The Verbatim Seaglass drives seemed attractive, as they have lifetime warranties, which seems like a fairly strong expression of confidence in their shelf life. I bought two 32GB and two 64, burnt the ISO on a Seaglass, and tried to boot it - this from the same ISO which previously worked. It generated a bunch of errors and then said something like ‘Boot Failed’. Note that virtual machines are enabled in both the BIOS’s I tried. I then tried burning it without the extended volume name option in Rufus, and burnt onto a 64GB instead of a 32, and it worked. I then plugged in the live disk in with another 64GB, and installed to it from Maint.
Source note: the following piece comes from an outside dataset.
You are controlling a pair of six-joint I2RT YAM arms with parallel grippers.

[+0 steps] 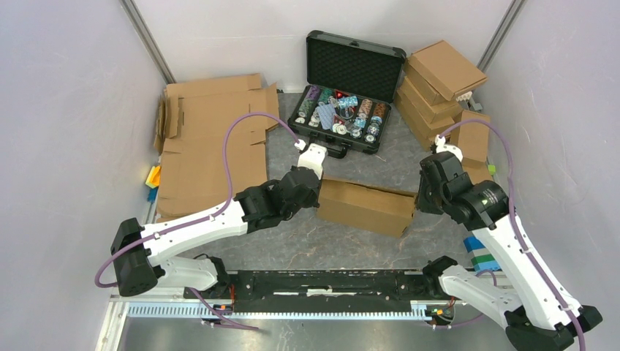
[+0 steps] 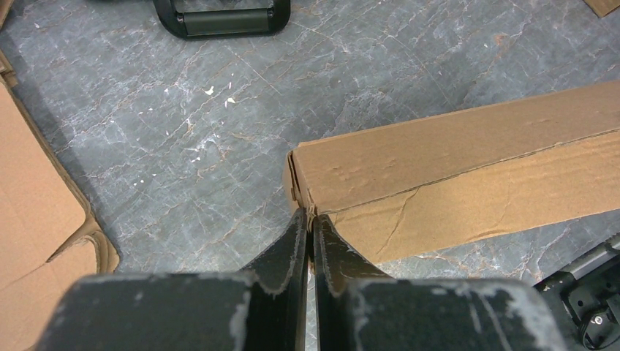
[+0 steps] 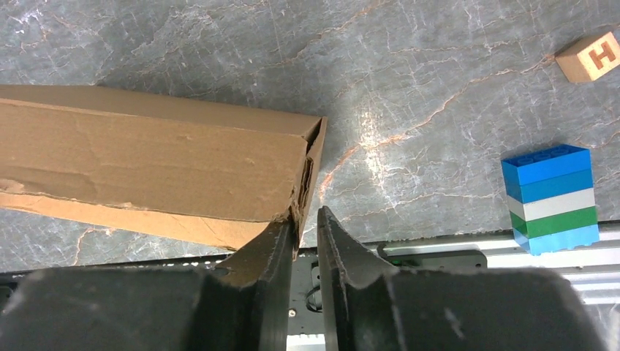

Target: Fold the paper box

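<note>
Grey marbled tabletop (image 1: 398,164) carries the paper box (image 1: 365,205), apparently fully folded. Left gripper (image 2: 312,217), pressed closed, touches its corner just ahead; right gripper (image 3: 305,219), narrowly parted and empty, touches the opposite end. Only letting go seems left.

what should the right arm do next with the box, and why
Probably ease the right gripper back off the paper box: its jaws stand slightly apart, nothing between them, one finger touching the end corner. The box looks closed, and the left gripper sits shut at the other end.
</note>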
It seemed to complete quite happily, but it would not boot on any computer I tried it on, just like the first Live disk I originally burnt. I compared it to the ancient SanDisk drive that worked. I noticed in the boot order in the BIOS, I had a choice for the USB itself, and another for the same drive, with a Kicksecure name. The one that started with USB wouldn’t boot, but the Kicksecure choice would. Looking at two SeaGlass drives I tried to install to, neither show a Kicksecure choice in the BIOS. It does not work with Secure Boot turned off.
These Seaglass drives SAY that they work for formatting in EXT4 on Linux. I seem to have only one significant choice on how to create the installed version: EXT4 or BTFS. I tried both on one of the drives, but neither gave me a Kicksecure boot choice. I tried booting it on a port on a hub, and two different ports on my desktop. No dice.
Based on the principle that if you try to install Windows on a machine, and you get errors instead of an OS, it is a virtual certainty that the HW is bad or incompatible It seems like a foregone conclusion that the reason for the difference is the thumb drives; but feel free to make any suggestions. I’ve had mostly good luck with Verbatim blank optical media over the years, but IMHO, this does not look good for them. It seems like they are Kicksecure incompatible, as is. I don’t know if it’s a bug in the design, M$ paid ‘em to be incompatible (which here seems unlikely, since they advertise Linux compatibility), or there’s a problem with USB 3.2 Gen 1; or maybe I’m missing something. Maybe a bug in the KickSecure installer is more likely than Windows, but it seems less likely given that the prob. seems to show up depending on the thumb drive it’s installed on. Implementing a thumb drive should under it all just be a big block of memory..
My machine is an ancient ASRock Tai Chi X570, with a Ryzen 5 3800X. The SeaGlass USB drives are for USB 3.2 Gen 1. This matches the specs on most of the USB ports on my desktop, AND on my USB hub.